2) The end of Cursor's Fury, when he shifts into a commander and his ruthless streak really blossoms, which really prepares him for the latter part of the series. Besides that, his crafting finally starts trickling through.
3) Gaius Sextus, his death, and Alera. After finding him, Sextus spends seven or eight years carefully molding him into the best of himself, Septimus, and the earthy understanding of the Calderon family. He teaches by example, just letting Tavi watch both his successes and failures and come to his own conclusions. He also saw to people being placed around Tavi who would trust him and give him their loyalty, and who he could in turn rely on.

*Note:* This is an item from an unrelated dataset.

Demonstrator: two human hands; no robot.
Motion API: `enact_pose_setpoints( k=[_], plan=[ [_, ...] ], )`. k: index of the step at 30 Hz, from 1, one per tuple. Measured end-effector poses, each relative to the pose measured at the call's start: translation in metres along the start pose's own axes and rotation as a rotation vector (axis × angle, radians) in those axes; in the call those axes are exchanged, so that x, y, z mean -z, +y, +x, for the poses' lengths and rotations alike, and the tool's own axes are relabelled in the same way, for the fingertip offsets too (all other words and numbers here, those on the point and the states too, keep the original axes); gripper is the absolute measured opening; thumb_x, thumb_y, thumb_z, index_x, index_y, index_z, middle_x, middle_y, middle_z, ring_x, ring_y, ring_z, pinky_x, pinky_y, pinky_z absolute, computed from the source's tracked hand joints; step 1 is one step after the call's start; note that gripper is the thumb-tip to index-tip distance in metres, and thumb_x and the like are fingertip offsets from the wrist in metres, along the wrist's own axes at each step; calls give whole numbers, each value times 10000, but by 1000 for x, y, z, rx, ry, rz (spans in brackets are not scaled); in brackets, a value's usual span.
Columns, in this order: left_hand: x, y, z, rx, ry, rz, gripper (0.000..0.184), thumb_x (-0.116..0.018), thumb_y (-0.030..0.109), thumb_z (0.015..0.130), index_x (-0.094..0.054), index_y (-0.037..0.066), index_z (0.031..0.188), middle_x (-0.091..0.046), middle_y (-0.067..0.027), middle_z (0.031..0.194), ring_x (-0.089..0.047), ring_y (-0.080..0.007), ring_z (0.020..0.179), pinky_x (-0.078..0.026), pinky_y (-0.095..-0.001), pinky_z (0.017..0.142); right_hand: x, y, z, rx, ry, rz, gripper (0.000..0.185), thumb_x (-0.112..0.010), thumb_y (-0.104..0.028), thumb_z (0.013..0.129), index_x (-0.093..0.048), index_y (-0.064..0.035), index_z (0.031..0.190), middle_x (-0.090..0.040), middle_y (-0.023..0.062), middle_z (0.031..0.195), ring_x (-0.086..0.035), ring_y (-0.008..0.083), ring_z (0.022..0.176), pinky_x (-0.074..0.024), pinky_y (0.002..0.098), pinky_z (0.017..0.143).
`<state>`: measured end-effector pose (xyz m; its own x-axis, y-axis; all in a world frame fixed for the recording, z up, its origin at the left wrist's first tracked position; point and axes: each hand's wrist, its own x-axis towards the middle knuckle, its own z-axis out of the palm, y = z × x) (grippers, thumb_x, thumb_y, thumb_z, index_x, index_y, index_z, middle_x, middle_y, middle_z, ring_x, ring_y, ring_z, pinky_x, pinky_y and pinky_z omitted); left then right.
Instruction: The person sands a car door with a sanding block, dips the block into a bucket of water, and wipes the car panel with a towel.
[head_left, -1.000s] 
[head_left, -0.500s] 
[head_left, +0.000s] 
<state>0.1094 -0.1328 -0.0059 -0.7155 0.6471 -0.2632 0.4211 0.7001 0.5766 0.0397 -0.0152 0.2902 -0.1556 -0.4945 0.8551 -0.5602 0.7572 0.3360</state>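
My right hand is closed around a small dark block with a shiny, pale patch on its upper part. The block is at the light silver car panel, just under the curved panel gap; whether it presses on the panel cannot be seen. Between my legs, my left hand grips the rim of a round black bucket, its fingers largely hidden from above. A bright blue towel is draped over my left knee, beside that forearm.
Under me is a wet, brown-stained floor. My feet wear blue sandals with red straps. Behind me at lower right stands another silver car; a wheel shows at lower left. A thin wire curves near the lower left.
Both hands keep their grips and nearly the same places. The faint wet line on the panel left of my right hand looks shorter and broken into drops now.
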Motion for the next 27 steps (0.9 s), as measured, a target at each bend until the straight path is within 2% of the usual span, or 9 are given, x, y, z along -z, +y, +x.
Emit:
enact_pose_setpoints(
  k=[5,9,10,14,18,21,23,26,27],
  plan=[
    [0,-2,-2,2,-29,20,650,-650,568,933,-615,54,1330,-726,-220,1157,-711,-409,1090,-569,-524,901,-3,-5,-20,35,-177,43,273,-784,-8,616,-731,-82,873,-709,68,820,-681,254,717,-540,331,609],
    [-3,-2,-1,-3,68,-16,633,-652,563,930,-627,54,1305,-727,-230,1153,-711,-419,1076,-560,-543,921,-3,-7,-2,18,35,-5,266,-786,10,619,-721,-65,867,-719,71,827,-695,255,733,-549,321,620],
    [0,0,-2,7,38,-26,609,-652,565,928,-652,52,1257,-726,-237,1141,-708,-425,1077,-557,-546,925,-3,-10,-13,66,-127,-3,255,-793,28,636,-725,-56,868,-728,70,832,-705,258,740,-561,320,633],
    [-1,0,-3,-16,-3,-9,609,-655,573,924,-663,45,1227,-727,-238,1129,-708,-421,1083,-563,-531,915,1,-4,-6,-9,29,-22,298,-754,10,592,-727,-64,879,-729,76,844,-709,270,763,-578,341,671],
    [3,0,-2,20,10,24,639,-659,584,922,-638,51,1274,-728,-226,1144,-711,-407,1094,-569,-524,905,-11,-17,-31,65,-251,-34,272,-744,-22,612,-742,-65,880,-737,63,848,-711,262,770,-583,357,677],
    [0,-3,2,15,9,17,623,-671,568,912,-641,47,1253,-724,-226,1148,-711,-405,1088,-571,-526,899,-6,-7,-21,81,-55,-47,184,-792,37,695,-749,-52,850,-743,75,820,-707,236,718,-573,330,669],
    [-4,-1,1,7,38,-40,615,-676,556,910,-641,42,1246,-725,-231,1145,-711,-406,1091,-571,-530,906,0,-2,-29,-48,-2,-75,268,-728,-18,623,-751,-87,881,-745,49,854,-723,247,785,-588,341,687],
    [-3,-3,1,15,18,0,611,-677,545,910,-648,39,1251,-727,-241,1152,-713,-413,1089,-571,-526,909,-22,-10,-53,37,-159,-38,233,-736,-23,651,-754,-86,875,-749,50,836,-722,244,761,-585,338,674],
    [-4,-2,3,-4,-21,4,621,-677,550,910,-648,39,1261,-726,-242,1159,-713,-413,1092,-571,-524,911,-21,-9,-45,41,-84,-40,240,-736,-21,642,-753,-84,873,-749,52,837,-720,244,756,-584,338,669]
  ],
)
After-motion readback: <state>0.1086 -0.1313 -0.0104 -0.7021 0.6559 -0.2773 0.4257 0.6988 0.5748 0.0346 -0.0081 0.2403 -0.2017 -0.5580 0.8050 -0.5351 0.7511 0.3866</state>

By trusting Tavi's judgment on a few matters, he encouraged his native creativity and initiative.
Sextus' death does as much as his life. Besides the deep loss for Tavi and physical changes to Alera, Sextus leaves the weight of the Crown and Alera as his inheritance. She's the third person to change Tavi, and besides finally opening up his crafting, she dramatically changes his perception of the world and his subtlety (er, what little he has). But she also 'dies' as a result of Sextus' self-destruct. He mentored Tavi as long as he could and left a teacher for what little time there was to save the empire.
Uultimately, despite Kitai being the eventual greatest influence on Tavi's life, within the scope of canon (and thus from child to adult) I think it's Sextus who changes him the most.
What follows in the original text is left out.